■ **What is required**
Write out the data exactly as given, dropping every picture.
****
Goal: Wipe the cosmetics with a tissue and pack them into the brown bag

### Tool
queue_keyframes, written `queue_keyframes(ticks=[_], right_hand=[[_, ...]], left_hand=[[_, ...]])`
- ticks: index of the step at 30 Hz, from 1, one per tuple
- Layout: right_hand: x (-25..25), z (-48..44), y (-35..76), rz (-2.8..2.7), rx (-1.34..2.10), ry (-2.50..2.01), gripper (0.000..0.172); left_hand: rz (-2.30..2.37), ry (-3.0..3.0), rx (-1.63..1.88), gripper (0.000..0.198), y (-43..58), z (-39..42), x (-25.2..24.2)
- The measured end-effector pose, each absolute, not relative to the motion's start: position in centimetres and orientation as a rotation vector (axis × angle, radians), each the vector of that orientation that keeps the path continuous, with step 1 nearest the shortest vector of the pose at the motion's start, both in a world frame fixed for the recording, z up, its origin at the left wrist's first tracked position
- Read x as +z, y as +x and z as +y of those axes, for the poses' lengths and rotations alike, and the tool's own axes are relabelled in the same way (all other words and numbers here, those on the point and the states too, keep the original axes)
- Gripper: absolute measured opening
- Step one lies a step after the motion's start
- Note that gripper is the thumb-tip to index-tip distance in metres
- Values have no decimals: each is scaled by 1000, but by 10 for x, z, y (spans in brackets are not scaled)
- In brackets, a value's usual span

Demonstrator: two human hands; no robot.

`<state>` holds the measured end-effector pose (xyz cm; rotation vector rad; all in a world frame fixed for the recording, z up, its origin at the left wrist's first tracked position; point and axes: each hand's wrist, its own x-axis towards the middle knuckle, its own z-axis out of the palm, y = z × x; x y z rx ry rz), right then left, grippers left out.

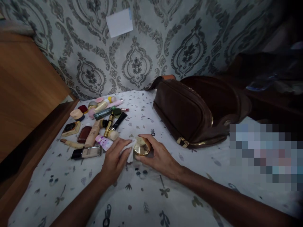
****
■ **Result of the exercise**
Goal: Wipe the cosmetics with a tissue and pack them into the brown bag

### Tool
queue_keyframes, written `queue_keyframes(ticks=[_], right_hand=[[_, ...]], left_hand=[[_, ...]])`
- ticks: index of the step at 30 Hz, from 1, one per tuple
- Layout: right_hand: x (-25..25), z (-48..44), y (-35..76), rz (-2.8..2.7), rx (-1.34..2.10), ry (-2.50..2.01), gripper (0.000..0.172); left_hand: rz (-2.30..2.37), ry (-3.0..3.0), rx (-1.63..1.88), gripper (0.000..0.198), y (-43..58), z (-39..42), x (-25.2..24.2)
- The measured end-effector pose, each absolute, not relative to the motion's start: position in centimetres and orientation as a rotation vector (axis × angle, radians), each the vector of that orientation that keeps the path continuous, with step 1 nearest the shortest vector of the pose at the motion's start, both in a world frame fixed for the recording, z up, its origin at the left wrist's first tracked position
- Read x as +z, y as +x and z as +y of those axes, for the poses' lengths and rotations alike, and the tool's own axes are relabelled in the same way (all other words and numbers here, those on the point and the states too, keep the original axes)
- Gripper: absolute measured opening
- Step one lies a step after the motion's start
- Note that gripper is the thumb-tip to index-tip distance in metres
- Values have no decimals: each is scaled by 1000, but by 10 for x, z, y (spans in brackets are not scaled)
- In brackets, a value's usual span

Demonstrator: two human hands; no robot.

`<state>` holds the measured end-effector pose (xyz cm; rotation vector rad; all in a world frame fixed for the recording, z up, its origin at the left wrist's first tracked position; point and axes: each hand's wrist, its own x-axis towards the middle knuckle, its own z-axis out of the palm, y = z × x; x y z rx ry rz), right then left, grippers left out.

This output is complete.